• Task directions
Print nothing but the lines below starting at the line that holds "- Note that" and ending at the line that holds "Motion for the", including both, each exactly as written.
--------
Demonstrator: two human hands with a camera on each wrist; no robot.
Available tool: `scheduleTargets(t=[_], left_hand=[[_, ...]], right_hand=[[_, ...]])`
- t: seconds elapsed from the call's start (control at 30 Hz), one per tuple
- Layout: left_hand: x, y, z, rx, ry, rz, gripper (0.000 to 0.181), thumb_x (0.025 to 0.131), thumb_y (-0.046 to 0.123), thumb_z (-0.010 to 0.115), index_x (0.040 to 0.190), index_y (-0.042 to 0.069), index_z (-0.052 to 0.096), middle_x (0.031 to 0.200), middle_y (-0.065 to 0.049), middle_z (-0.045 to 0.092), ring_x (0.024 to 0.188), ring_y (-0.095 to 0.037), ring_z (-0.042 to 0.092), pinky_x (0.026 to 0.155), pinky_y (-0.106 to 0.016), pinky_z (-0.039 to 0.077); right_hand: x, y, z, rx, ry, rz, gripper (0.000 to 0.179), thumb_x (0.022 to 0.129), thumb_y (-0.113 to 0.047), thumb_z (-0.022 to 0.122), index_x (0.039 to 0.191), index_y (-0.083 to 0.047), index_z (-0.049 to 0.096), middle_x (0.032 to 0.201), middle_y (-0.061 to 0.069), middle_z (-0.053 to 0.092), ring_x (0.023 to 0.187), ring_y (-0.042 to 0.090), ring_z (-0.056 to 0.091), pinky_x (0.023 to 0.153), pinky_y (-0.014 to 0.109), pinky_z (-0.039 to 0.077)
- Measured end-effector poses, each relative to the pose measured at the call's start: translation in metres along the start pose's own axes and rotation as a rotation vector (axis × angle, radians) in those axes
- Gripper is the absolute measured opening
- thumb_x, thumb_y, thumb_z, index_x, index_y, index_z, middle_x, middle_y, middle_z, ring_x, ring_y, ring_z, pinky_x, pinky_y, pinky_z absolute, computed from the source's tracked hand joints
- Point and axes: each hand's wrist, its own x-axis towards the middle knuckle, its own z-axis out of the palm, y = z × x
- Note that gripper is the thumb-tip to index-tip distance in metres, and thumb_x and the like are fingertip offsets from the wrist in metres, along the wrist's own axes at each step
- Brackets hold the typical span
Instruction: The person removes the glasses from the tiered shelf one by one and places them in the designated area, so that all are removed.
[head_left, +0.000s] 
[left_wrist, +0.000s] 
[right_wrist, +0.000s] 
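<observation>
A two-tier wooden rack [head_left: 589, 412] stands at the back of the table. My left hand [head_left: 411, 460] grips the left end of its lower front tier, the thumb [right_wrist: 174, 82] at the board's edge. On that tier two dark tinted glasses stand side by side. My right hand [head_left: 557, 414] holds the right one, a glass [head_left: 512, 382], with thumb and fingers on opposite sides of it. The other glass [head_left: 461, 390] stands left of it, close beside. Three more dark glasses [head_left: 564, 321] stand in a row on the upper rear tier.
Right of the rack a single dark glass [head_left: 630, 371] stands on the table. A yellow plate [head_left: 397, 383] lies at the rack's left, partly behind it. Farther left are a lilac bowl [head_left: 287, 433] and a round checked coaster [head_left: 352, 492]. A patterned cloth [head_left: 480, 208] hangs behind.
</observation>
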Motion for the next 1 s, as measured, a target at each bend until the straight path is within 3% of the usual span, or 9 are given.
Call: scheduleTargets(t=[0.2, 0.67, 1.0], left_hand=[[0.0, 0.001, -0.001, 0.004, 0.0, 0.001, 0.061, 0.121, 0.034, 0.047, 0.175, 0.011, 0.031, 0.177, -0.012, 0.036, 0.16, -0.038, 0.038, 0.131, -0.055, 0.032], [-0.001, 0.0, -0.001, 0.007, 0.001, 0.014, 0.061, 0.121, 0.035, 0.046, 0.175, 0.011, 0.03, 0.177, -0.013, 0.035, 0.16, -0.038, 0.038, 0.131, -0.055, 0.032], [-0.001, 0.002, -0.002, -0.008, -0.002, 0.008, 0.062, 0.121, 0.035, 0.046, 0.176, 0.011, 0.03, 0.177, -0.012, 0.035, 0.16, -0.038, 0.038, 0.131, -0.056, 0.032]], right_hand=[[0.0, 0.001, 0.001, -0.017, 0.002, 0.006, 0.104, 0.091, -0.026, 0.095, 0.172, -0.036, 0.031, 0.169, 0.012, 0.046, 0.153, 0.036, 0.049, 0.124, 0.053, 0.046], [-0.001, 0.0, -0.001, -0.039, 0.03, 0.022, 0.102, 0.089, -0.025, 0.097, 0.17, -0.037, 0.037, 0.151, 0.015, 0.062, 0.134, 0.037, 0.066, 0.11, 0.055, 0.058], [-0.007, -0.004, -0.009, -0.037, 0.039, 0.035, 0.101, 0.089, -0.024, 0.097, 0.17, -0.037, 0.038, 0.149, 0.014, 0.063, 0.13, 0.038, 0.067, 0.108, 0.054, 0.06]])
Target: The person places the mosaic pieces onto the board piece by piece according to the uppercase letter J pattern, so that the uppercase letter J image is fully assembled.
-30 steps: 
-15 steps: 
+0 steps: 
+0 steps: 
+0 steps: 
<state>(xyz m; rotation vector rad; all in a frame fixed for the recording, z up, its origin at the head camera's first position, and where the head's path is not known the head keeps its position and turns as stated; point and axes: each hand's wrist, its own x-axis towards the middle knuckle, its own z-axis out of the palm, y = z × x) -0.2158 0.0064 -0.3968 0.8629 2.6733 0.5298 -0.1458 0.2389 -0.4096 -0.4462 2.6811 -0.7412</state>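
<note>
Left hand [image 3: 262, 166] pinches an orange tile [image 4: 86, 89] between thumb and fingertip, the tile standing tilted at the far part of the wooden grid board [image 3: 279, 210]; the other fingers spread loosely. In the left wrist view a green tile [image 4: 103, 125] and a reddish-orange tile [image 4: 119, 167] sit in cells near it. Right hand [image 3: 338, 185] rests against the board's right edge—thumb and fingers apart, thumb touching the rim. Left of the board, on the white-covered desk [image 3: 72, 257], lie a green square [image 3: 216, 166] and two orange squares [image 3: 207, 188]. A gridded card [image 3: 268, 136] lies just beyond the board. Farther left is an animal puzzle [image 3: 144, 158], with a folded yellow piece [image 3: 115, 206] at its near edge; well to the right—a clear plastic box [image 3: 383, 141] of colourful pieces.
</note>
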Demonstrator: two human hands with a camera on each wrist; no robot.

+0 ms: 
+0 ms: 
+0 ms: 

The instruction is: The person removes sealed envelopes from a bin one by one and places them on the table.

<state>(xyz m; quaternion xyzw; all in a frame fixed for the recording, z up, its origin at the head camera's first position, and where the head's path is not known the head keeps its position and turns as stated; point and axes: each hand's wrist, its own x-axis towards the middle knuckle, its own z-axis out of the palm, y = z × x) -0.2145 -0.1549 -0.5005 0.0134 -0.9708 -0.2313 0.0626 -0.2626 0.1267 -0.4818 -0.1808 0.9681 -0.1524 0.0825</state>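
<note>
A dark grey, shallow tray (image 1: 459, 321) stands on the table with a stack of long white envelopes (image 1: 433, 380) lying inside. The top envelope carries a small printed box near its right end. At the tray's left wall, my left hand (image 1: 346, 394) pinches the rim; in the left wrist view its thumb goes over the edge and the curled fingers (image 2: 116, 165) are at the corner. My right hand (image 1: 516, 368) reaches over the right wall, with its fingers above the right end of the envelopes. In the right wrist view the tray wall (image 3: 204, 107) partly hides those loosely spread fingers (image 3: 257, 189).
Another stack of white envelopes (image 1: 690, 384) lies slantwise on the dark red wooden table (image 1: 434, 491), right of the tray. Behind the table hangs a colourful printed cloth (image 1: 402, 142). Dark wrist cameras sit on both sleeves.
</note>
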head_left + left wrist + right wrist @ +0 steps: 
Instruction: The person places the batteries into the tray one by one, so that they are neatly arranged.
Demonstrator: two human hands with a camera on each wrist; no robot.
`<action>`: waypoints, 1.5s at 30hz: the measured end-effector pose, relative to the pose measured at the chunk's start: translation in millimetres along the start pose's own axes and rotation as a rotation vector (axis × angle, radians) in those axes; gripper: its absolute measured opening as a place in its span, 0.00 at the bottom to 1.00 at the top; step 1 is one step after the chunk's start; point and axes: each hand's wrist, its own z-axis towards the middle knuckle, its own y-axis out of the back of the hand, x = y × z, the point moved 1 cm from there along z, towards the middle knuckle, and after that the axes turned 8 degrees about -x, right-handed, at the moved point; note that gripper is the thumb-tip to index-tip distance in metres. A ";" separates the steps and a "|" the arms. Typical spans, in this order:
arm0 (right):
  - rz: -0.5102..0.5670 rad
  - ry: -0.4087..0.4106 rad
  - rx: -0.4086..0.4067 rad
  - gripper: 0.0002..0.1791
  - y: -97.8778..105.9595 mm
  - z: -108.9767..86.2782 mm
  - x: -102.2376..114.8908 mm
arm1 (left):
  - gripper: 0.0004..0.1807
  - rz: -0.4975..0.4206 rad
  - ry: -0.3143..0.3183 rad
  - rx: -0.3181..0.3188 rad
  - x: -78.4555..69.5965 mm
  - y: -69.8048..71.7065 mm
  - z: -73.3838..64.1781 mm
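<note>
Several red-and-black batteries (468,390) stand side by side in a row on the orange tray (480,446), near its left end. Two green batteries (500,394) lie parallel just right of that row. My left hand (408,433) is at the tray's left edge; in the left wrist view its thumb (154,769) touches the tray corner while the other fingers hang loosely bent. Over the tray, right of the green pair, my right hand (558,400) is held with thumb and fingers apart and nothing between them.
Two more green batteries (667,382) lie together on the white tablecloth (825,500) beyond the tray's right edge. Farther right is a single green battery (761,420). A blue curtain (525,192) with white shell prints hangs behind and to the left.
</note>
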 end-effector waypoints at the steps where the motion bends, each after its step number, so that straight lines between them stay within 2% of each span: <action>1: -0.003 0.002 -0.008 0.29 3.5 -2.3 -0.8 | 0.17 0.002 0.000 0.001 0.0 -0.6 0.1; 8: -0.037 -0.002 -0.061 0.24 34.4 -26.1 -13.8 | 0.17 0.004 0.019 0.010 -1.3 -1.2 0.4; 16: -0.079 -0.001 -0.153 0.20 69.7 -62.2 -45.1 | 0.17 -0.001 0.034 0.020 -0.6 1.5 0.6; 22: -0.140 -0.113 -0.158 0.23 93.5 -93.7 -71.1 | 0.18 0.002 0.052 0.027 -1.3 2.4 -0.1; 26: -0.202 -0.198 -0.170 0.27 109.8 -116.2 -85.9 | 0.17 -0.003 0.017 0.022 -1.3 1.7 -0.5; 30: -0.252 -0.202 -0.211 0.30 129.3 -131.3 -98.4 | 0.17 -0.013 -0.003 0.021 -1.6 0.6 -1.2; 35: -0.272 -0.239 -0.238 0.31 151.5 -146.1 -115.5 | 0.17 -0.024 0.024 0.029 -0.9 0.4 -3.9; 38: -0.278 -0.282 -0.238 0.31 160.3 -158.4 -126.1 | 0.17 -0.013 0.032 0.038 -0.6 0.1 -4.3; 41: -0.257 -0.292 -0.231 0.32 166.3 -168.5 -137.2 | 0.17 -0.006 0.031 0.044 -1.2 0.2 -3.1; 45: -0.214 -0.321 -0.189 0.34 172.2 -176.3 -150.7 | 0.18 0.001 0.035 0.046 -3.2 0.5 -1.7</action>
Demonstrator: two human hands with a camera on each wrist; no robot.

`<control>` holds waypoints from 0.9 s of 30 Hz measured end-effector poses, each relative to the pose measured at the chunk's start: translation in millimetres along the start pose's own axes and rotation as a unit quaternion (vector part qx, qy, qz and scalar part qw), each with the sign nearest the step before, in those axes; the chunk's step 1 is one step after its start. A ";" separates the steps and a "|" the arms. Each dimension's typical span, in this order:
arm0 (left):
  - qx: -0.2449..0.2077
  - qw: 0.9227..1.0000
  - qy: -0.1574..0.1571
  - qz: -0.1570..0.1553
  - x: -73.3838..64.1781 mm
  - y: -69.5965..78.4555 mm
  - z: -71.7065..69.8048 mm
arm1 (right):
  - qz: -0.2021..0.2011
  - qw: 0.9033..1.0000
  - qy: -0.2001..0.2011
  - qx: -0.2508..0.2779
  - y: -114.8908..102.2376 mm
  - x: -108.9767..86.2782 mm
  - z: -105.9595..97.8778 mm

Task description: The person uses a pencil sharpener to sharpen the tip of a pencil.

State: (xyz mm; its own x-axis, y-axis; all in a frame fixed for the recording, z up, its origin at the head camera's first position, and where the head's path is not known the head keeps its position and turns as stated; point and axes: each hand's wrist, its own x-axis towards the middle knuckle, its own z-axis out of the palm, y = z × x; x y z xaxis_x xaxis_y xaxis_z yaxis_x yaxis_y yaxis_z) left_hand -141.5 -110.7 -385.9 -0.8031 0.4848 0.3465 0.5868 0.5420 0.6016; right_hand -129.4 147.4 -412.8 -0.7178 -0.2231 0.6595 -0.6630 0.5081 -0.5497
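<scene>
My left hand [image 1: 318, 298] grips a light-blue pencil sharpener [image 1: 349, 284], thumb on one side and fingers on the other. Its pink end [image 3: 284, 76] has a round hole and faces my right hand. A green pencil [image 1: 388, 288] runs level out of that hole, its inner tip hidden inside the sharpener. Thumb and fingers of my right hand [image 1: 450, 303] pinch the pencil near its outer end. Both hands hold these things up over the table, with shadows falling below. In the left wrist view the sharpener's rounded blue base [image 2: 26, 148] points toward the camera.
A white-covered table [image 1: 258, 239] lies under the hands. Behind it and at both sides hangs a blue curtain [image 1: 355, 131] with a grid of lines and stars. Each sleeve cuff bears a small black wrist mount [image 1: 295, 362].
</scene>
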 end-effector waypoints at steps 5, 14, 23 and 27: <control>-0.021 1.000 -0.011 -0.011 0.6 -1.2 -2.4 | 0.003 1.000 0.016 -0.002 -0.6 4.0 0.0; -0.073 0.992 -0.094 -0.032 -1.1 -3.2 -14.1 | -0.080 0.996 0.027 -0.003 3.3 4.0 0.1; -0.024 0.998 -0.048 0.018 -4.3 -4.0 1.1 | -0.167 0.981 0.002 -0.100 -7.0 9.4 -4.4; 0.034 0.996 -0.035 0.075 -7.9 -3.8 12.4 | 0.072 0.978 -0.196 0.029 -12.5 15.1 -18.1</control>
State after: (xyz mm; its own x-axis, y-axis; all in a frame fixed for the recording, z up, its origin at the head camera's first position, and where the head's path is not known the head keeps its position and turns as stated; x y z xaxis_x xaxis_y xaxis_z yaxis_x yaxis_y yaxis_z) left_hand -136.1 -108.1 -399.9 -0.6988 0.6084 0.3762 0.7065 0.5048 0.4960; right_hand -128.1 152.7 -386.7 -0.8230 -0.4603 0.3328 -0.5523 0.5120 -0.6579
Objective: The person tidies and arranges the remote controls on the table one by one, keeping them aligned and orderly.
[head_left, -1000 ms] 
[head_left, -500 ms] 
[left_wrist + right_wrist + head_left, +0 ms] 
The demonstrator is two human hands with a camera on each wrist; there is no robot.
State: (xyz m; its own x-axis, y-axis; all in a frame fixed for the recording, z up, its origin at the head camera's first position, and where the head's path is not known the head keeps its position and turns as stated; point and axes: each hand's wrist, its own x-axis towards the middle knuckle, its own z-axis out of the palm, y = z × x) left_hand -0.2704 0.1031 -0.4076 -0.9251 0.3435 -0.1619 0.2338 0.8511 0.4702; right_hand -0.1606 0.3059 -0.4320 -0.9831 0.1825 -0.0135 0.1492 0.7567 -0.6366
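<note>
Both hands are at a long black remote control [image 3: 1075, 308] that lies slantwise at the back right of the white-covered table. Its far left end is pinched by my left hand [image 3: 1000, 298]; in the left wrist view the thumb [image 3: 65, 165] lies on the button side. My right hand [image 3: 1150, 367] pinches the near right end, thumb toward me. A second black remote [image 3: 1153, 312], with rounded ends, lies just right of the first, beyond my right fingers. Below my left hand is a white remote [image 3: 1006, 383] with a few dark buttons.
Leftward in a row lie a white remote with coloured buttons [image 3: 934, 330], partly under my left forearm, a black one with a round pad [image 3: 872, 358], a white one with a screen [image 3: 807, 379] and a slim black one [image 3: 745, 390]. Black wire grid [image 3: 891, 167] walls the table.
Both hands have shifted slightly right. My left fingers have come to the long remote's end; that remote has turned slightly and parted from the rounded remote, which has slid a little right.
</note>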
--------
• Answer box
- Note that gripper is the thumb-tip to index-tip distance in metres, and thumb_x and the like are fingertip offsets from the wrist in metres, along the wrist's own axes at each step
- Brackets hold the typical span
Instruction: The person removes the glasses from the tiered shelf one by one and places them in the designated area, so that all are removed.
[head_left, +0.000s] 
[left_wrist, +0.000s] 
[right_wrist, +0.000s] 
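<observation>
A two-tier wooden rack [head_left: 589, 412] stands at the back of the table. My left hand [head_left: 411, 460] grips the left end of its lower front tier, the thumb [right_wrist: 174, 82] at the board's edge. On that tier two dark tinted glasses stand side by side. My right hand [head_left: 557, 414] holds the right one, a glass [head_left: 512, 382], with thumb and fingers on opposite sides of it. The other glass [head_left: 461, 390] stands left of it, close beside. Three more dark glasses [head_left: 564, 321] stand in a row on the upper rear tier.
Right of the rack a single dark glass [head_left: 630, 371] stands on the table. A yellow plate [head_left: 397, 383] lies at the rack's left, partly behind it. Farther left are a lilac bowl [head_left: 287, 433] and a round checked coaster [head_left: 352, 492]. A patterned cloth [head_left: 480, 208] hangs behind.
</observation>
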Motion for the next 1 s, as measured, a target at each bend until the straight path is within 3% of the usual span, or 9 are given.

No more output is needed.